### TASK INSTRUCTIONS
Could you restate the whole listing below word for word, minus the pictures?

### MATERIAL PROVIDED
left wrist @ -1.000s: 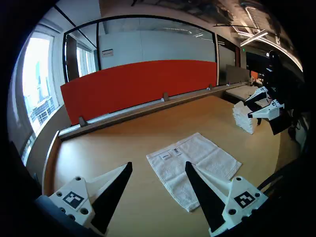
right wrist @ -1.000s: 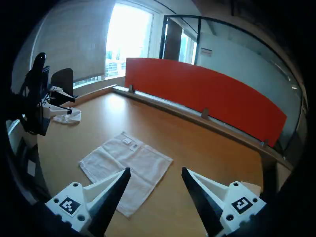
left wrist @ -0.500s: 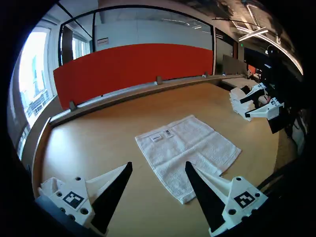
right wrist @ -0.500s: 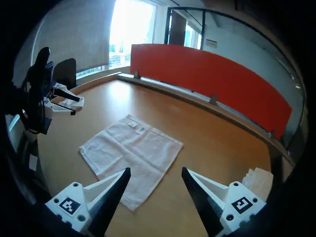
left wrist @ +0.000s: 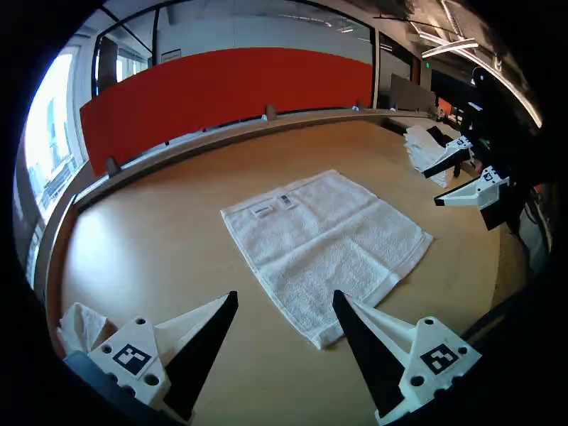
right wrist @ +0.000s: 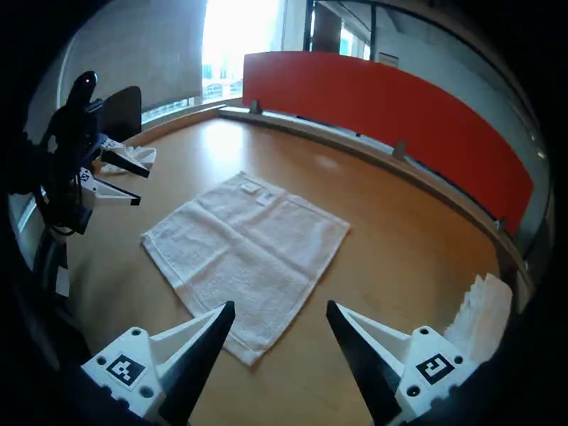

### SOLUTION BELOW
left wrist @ -1.000s: 
right wrist @ -1.000s: 
left wrist @ -0.500s: 
right wrist @ -0.500s: 
left wrist @ +0.000s: 
right wrist @ +0.000s: 

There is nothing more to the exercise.